In another embodiment of the present invention, the authentication unit 301 is configured to, when receiving an authentication request carrying a communication link, determine whether the communication link meets a preset authentication condition, and if so, authenticate the communication link; otherwise, authentication of the communication link is denied.
In one embodiment of the present invention, an authentication request carrying user information is addressed, where the user information includes a user feature identifier and a user password;
an authentication unit 301, configured to convert the user feature identifier and the user password into corresponding ASCII codes; generating an encryption key and a decryption key for a communication link by using the ASCII code, and sending the encryption key to a message receiving end corresponding to the user characteristic identifier;
wherein,
an encryption key comprising:
Figure BDA0002235265470000111
accordingly, the number of the first and second electrodes,
a decryption key, comprising:
Figure BDA0002235265470000112
wherein M isiRepresenting a fixed value corresponding to the communication link i obtained after encryption by the encryption key; ciA first positive integer characterized as being randomly generated for the communication link i, the first positive integer being stored in correspondence with the communication link i; a. theyCharacterizing a first digital string formed by ASCII codes corresponding to the user name y corresponding to the communication link i; k characterizes the number of bits of the first string of digits; k is characterized byA positive integer not greater than K is randomly generated by the user name y; a. themA second numeric string formed by an ASCII code corresponding to the user password m corresponding to the communication link i; s represents the number of bits of the second numeric string; and S is characterized in that the user password m is randomly generated into a positive integer not larger than S.

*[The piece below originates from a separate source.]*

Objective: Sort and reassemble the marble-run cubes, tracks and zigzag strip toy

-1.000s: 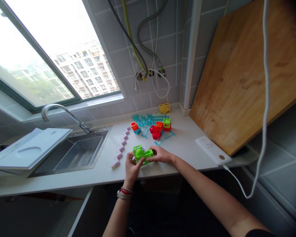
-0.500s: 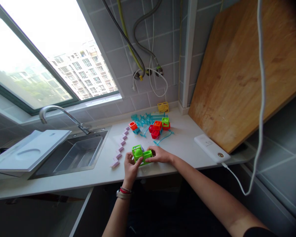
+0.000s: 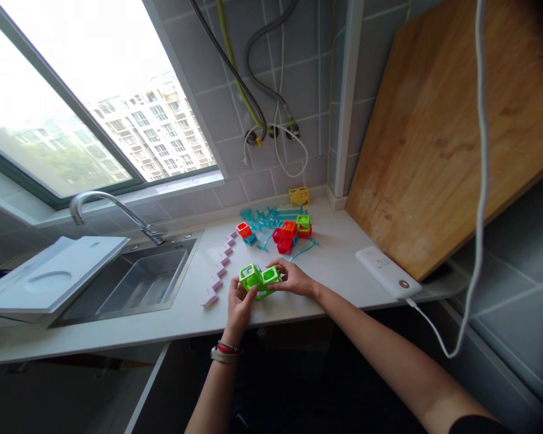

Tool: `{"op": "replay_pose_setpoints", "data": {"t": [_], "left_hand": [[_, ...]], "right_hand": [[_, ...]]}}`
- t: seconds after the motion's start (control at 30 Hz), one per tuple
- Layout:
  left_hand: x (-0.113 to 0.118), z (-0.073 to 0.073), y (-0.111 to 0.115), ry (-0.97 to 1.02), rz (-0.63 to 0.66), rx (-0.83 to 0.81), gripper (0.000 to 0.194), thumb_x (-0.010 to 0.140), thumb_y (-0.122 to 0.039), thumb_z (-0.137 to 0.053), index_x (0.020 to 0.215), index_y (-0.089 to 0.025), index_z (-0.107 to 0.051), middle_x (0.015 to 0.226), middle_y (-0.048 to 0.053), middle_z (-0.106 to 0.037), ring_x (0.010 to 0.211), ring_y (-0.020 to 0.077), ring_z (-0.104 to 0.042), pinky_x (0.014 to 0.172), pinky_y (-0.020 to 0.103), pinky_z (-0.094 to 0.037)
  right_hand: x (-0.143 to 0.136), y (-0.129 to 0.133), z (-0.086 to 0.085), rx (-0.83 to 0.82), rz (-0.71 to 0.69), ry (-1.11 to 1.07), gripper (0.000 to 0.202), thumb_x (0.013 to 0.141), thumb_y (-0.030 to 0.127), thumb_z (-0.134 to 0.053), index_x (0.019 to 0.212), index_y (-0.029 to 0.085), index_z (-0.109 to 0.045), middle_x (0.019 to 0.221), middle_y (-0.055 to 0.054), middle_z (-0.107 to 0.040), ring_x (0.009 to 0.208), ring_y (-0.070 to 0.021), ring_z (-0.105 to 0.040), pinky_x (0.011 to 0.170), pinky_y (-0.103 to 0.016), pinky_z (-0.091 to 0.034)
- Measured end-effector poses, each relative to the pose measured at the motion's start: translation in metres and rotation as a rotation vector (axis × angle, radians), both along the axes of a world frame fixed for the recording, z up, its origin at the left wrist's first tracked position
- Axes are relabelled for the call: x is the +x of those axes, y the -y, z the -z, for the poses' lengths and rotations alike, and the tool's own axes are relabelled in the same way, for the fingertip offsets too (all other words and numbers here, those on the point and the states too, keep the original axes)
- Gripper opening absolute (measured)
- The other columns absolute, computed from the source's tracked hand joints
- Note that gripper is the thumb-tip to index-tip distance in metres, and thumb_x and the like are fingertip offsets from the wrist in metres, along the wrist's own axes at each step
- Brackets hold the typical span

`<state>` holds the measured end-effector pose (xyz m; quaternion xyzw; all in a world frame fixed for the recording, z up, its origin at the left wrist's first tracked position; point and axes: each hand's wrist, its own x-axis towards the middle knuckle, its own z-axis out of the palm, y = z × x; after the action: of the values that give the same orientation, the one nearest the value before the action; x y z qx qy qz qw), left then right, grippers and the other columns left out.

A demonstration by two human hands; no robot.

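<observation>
Between my hands, near the front edge of the counter, is a cluster of green hollow toy cubes (image 3: 259, 278) with round holes in their faces. My left hand (image 3: 241, 304) grips its left side, thumb in front. On the right side, my right hand (image 3: 294, 279) pinches it with thumb and fingers. Something pale purple shows behind the green frames, mostly hidden. Beyond my hands lie red and orange cubes (image 3: 286, 236) with a green cube (image 3: 304, 224) beside them. An orange and blue pair of cubes (image 3: 245, 232) sits further left.
A zigzag row of lilac pieces (image 3: 221, 271) runs along the counter left of my hands. Clear teal pieces (image 3: 271, 217) and a yellow cube (image 3: 299, 196) are near the wall. A sink (image 3: 140, 283) is left; a white power bank (image 3: 387, 272) and wooden board (image 3: 452, 120) are right.
The green cubes have tilted in my hands, so their top openings show more. My right hand has shifted slightly, its fingers now higher on the right cube.
</observation>
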<state>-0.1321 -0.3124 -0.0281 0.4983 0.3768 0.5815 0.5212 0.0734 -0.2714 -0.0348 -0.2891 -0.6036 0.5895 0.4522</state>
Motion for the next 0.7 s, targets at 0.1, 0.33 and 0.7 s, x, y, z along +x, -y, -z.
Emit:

Any one of the methods or devices is completed by taking websocket communication as a core.
In an embodiment of the present invention, the link maintenance unit is further configured to monitor whether the communication link that has passed the authentication is online, and if not, reject the offline communication link.
In an embodiment of the present invention, the link maintenance unit is further configured to, after receiving the push request refusal, reject the communication link corresponding to the push request refusal.
As shown in fig. 4, an embodiment of the present invention provides a message pushing system, including: any of the above-mentioned server 401, message push end 402, and message receive end 403, wherein,
the message receiving end 403 is connected to the server 401 through a communication link, and is configured to send a connection instruction carrying a target communication link and receive a new message pushed by the server 401;
a message pushing terminal 402, configured to push a new message to the server 401.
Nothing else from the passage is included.